The Hubble telescope captures a spotted blue arc against a background of red galaxies. These are three separate frames of one background galaxy. It was gravitationally lensed, and the light was enlarged and distorted by intermediate galactic cluster
When we talk about looking into the distant Universe, then among the technologies the Hubble Space Telescope has no equal. However, he is not omnipotent. To get more accurate details, you need to use cosmic alignment for gravitational lensing.
Thus, Hubble managed to get a picture 10 times clearer than his technical abilities allow. In the frame, a galactic disk, rotated with an edge with parts of a starry birth, was imprinted.
The found object is located so far that we literally look 11 billion years ago into the past. For you to understand, this is only 2.7 billion years after the start of everything. The gravity between the large-scale galactic cluster and our planet affects the galactic light, increasing the arc almost 30 times. Scientists had to register a new program code to fix it.
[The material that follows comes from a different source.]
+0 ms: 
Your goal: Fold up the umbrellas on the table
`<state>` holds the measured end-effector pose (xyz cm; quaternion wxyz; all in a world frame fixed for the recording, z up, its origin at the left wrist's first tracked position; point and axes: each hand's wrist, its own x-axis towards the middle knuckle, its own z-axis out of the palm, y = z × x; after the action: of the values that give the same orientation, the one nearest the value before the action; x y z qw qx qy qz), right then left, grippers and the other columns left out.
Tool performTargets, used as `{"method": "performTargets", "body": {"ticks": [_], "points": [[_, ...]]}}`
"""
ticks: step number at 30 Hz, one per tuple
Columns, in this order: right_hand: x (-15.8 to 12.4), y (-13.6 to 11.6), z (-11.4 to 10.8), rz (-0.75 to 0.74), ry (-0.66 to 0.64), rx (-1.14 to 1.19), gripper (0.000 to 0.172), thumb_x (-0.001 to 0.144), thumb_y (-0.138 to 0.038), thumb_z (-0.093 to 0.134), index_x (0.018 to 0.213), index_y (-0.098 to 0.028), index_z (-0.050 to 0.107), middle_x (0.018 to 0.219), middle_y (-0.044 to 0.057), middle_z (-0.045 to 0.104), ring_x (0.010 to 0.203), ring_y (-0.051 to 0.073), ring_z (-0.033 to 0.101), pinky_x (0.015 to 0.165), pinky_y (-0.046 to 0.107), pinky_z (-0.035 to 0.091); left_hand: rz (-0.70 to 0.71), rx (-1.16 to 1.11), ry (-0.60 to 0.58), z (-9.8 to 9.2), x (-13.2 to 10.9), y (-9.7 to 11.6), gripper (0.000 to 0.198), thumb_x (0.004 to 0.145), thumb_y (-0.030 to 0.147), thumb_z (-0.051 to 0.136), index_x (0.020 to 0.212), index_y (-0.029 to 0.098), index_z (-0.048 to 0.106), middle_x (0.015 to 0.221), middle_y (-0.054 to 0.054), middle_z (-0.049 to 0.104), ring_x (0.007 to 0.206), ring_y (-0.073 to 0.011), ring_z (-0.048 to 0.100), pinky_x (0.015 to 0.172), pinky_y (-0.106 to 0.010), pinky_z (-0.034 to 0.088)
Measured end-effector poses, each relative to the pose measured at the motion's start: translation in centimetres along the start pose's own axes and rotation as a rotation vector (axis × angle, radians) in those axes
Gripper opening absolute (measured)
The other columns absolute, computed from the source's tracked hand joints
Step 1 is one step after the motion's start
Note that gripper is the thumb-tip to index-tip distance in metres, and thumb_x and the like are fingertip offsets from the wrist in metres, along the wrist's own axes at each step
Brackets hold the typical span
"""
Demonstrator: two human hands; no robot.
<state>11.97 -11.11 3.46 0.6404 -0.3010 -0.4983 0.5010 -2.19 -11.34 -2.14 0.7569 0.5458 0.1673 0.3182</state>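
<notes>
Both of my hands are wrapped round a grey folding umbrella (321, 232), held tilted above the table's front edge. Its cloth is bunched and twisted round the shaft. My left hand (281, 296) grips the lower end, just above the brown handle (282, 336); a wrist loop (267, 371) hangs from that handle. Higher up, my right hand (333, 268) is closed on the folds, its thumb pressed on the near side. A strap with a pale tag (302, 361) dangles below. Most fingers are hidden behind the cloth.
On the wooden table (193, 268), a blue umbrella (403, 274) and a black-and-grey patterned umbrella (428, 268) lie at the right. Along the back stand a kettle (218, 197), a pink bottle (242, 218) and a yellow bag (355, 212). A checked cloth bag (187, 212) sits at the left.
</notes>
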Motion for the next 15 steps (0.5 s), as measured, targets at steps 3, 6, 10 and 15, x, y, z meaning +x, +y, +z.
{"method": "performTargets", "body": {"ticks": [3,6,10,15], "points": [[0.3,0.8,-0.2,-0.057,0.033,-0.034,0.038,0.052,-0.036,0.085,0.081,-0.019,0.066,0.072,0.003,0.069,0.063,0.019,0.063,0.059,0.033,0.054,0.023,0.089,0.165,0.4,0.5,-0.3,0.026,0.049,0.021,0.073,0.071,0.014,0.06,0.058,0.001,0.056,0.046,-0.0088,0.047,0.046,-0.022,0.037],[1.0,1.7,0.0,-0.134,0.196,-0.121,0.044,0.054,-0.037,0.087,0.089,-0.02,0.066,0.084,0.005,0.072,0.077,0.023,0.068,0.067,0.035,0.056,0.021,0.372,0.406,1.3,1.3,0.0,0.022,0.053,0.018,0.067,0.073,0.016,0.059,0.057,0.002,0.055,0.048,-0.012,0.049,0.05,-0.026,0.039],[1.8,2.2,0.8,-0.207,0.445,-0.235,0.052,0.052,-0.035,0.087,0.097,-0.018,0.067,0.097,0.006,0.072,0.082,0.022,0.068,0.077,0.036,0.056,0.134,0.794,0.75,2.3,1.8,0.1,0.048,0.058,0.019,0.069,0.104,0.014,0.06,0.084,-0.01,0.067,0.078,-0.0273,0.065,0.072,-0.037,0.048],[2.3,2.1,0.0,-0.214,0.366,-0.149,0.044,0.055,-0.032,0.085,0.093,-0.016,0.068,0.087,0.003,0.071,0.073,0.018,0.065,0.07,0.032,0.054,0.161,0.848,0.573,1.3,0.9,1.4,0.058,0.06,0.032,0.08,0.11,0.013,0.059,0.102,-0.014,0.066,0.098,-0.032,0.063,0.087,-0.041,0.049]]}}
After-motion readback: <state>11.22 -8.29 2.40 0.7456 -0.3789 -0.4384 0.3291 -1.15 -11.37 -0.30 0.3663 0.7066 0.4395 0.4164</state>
The Galactic Cluster SDSS J1110 + 6459, located 6 billion light-years, contains hundreds of galaxies. The blue arc on the left is represented by three separate frames of the more distant galaxy SGAS J111020.0 + 645950.8. It was possible to display it with the help of gravitational lensing.
Thanks to the reconstruction, it turned out to find about 20 star clusters stretching for 300 light-years. This does not agree with the theory, which believed that such areas in the early space should take more than 3,000 light years.
The researchers are eagerly awaiting the launch of the James Webb telescope, which promises to surpass the power of Hubble and show the ancient galaxies with red stars.